Setting a Good Threshold for a Classifier (Dropout as Bayesian Approximation)


I was facing an issue today in my speaker identification pipeline. The pipeline was giving different results when the input data was duplicated many times over, which definately seems strange.

The pipeline identifies the names of speakers in a video given a database of known speaker audio and their names. There are a few preparation steps before the core part of the pipeline. Amazon Transcribe is first applied to the videos to figure out the different unique speaker tracks. Then each speaker track is split into chunks of a few seconds each, and then each chunk is run through a pre-trained neural network model that takes in audio and outputs high-level embeddings in speaker space. The model is trained to plot audio samples from the same speaker close together and audio samples from different speakers further apart. This embedding helps to make the speaker identification so much easier.

The central part of my model is a neural network that is trained to discriminate between embeddings from different speakers. Critically, it has a measure of confidence using dropout as a bayesian approximation. This means that not only do I get the probability that a speaker track is person X but I get a measure of confidence in that prediction. If the confidence is low, then I can say that this speaker track is from an unknown person. Without the measure of confidence, the model would tend to label a speaker track with a known person’s name even it should not. For those in the know, this partly has to do with the softmax function at the end of the neural network where predictions for different classes must sum to 1.

I figure out a good threshold for determining a known versus unknown speaker by taking an independent set of speakers. I can see how likely the model will assign a name to each of these out-of-sample speakers 90-95% of the time. This way I get a probability threshold that ensures the vast majority of the time if a speaker is brand new, it will be labaled as unknown.

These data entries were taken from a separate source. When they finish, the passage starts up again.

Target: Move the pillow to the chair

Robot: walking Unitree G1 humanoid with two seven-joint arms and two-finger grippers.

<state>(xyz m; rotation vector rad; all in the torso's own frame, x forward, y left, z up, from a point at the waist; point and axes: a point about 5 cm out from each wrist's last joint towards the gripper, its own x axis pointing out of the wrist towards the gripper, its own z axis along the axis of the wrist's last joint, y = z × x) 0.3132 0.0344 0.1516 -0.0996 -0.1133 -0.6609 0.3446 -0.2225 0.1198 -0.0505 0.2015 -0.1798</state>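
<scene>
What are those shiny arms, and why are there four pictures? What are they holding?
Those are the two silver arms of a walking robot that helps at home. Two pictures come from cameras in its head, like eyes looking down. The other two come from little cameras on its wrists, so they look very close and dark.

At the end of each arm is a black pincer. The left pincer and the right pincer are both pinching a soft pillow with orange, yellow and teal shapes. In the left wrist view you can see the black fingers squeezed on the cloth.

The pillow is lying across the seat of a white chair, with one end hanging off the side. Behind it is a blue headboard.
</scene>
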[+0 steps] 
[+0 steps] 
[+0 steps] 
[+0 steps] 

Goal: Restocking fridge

The general pipeline is the following:

  • input audio
  • -> extract 3s audio clips for each speaker
  • -> dimensionality reduction (512 dims to X dims, where X usually ends up being around 100s)
  • -> training a model to discrimate between different speaker embeddings
  • -> determining a good threshold for the model
  • -> predicting the speaker identify of new embeddings

Testing It Out

I tried to run my model with 2 training videos (3 speakers) and 1 test video (1 speaker from the training video). The results showed that the probability of correctly identifying the speaker was high (average was almost 1 and 90% of the probabilities were close to 1). However, when considering the confidence estimates for each audio sample, those estimates for the test video were low. Remember that for each speaker, we have many 3s audio samples. For the test speaker, we can make a prediction for each audio sample, and if we do this, we find that around 80% of the samples were labeled as unknown.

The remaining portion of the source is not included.